**Instructions to follow:** Determine which lines of the records include the word "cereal", and copy them.

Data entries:
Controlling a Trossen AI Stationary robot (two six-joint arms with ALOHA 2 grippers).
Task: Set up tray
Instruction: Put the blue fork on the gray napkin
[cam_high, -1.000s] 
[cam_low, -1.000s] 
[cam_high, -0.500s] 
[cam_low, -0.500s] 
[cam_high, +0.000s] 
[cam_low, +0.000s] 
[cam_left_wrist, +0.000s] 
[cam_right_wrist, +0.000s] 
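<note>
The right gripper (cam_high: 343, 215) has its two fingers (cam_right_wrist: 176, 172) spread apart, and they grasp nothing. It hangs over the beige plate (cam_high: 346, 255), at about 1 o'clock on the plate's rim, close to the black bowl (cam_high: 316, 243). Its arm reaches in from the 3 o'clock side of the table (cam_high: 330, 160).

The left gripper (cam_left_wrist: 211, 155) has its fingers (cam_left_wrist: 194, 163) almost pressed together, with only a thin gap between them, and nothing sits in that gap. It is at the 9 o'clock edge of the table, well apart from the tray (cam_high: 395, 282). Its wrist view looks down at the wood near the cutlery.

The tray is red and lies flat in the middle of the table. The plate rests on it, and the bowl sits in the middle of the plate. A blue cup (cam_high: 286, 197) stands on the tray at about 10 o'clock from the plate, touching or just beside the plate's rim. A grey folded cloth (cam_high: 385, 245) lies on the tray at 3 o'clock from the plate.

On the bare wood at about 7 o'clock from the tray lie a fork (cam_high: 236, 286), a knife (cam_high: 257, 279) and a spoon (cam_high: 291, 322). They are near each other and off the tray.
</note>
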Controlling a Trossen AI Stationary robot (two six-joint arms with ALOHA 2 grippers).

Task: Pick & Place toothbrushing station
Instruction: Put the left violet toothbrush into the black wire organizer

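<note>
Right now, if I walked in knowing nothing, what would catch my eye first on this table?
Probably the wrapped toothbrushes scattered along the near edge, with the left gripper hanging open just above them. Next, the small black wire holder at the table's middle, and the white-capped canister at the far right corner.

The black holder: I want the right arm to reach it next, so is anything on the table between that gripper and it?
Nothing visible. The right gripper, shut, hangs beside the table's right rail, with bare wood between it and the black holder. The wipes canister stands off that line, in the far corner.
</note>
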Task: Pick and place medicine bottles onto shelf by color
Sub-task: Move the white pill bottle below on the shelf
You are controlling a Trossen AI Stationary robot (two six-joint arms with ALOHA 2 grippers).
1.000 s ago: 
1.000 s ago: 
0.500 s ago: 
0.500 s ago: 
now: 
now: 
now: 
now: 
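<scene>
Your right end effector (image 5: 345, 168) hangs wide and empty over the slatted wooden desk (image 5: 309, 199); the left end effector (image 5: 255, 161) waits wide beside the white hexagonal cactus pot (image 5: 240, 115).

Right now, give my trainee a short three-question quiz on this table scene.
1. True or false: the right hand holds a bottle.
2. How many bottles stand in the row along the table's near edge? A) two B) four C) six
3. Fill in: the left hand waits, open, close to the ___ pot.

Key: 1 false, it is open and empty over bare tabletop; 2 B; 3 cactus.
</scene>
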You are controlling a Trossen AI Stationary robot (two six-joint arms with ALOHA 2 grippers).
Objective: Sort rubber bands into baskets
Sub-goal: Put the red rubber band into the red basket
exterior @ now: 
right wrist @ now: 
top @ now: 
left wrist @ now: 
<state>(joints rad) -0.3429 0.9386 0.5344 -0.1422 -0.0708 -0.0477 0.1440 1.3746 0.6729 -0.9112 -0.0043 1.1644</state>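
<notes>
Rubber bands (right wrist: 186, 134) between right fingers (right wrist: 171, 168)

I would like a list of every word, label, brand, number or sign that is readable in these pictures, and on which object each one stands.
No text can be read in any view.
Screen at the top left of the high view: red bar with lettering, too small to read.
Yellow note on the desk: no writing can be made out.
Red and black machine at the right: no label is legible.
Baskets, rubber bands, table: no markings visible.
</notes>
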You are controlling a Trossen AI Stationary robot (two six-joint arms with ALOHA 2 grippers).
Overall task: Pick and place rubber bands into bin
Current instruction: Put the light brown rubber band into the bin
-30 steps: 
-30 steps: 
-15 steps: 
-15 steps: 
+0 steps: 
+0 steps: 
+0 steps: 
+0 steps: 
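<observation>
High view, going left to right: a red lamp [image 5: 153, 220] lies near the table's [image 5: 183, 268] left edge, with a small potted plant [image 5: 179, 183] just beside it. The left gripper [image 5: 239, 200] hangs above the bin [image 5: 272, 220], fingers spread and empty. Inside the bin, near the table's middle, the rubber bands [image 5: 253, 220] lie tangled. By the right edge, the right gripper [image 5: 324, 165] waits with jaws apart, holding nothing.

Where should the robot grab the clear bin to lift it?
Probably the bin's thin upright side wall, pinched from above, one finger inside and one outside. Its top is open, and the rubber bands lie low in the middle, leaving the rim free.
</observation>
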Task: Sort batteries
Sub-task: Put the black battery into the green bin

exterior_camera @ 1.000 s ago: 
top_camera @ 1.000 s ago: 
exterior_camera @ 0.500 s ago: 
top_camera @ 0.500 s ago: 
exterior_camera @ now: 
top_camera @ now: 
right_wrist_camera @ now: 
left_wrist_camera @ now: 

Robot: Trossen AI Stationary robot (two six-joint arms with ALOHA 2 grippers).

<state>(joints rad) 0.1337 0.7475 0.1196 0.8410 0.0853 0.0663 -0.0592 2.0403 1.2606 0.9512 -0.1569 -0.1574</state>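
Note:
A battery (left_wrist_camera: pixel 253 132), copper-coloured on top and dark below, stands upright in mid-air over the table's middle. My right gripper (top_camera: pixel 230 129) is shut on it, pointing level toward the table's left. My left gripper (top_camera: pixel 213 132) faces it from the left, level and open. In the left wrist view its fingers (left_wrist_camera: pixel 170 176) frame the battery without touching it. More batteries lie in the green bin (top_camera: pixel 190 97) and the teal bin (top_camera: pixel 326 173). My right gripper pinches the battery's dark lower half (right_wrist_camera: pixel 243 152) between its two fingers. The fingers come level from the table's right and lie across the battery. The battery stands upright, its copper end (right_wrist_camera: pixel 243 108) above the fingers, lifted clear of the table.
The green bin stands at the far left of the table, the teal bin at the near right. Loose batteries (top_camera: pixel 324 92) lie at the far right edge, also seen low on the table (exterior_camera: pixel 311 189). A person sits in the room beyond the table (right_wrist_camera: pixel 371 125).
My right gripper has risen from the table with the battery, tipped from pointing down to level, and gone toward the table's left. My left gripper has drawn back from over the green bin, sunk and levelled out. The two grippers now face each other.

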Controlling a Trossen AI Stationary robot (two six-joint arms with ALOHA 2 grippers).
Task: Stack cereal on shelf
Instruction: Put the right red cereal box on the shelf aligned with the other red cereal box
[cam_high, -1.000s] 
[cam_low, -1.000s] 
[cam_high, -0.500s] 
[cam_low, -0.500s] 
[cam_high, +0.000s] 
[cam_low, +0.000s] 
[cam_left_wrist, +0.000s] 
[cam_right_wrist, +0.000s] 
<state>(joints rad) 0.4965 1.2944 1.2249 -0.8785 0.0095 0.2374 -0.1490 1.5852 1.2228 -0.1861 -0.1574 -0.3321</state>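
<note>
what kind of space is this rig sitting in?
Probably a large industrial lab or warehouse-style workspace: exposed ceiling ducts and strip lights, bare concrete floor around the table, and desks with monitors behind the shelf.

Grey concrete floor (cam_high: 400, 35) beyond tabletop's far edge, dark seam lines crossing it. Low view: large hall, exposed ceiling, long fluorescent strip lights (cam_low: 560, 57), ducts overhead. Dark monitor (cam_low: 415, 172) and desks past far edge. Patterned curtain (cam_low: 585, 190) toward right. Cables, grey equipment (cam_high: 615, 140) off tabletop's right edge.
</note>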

**Answer to the exercise:**
Task: Stack cereal on shelf
Instruction: Put the right red cereal box on the shelf aligned with the other red cereal box

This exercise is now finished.